三人は互いの体に顔を埋めるように抱き合い、竜神の姿を見ることもできずに震えている。

抗う術などあるはずも無く、最後の時を迎えたのだと悟る。

巫女は生贄、ここで竜神に食われて死ぬのだ、と。

噛み砕かれたら痛いだろうな、丸飲みにしてくれるのかな、どちらにしても、一瞬で終るだろうか。

目を開けたら恐怖に耐える自信が無いと、無意識に理解しているのか、目を閉じて抱き合ったまま、その時を待つ。

一瞬、明るい光に包まれたような気がしたが、そこで思考は途切れてしまった。

ああ、思ったよりも痛みを感じなくて良かった……。



ふわりと、温かくて柔らかいものに包まれたような感触がした。

意識がぼんやりとしている。

ピクリと、指先が反応したような気がして、身体を起こそうと試みる。

ゆっくりと自分の上体が持ち上がり、次第に意識がハッキリしてきた。

同時に視界がクリアになっていく。

隣に横たわるのはあおいで、その向こうに起き上がろうとするすみれと目が合った。


ここが「あの世」と言うところだろうか。

もっと雲の上のような、ふわふわとして何も無い空間を想像していたが、意外にも普通の、いや立派な屋敷の部屋のようだ。

30畳くらいはある広間の中央に、ゆったりとした間隔で敷かれた豪華な布団の上にいる。

畳敷きで一方は日差しが差し込むように明るい障子、反対側は四季を描いた襖、残る2つは白い壁。

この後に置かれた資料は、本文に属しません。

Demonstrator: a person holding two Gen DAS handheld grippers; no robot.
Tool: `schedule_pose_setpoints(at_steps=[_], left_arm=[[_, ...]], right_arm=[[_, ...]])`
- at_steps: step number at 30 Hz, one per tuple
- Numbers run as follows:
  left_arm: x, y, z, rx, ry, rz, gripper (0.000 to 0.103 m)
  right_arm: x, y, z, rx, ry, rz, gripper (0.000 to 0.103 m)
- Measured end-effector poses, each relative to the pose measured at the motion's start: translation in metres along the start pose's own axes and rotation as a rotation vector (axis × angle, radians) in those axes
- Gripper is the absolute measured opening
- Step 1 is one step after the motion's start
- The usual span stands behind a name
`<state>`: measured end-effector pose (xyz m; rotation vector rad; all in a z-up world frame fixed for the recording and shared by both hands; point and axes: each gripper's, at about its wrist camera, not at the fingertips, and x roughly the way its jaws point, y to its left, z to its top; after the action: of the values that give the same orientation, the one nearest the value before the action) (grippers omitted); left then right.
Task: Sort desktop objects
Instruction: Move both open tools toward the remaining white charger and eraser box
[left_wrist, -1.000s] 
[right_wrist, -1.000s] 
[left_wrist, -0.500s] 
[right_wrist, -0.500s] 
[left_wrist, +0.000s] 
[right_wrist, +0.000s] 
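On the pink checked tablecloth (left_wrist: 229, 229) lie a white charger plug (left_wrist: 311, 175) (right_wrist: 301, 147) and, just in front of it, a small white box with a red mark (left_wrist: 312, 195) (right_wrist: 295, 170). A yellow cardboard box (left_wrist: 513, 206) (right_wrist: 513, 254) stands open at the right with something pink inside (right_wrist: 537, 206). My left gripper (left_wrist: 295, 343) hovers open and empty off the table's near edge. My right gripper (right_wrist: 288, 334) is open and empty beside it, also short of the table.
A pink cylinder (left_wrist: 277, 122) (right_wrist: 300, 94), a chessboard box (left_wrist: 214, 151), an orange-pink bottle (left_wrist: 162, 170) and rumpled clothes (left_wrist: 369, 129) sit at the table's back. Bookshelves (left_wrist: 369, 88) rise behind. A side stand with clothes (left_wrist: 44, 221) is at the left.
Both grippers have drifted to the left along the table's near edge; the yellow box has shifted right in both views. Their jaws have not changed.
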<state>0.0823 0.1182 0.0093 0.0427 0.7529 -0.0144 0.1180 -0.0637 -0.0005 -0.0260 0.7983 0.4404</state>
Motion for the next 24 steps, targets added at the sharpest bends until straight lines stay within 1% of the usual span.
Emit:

暑くも寒くも無いのは肉体を失ったからかと思ったけれど、手や足を動かしてみると、感覚が変わったような実感はない。

ふかふかで立派な布団にも触れられるし、自分の顔や身体も、普通に触れられるし感触も生前と変わらなかった。


ここはどこで、自分たちはどうなってしまったのか。

状況が呑み込めないでいると、あおいが目覚めたのと同時に襖が開き、誰かが入ってきた。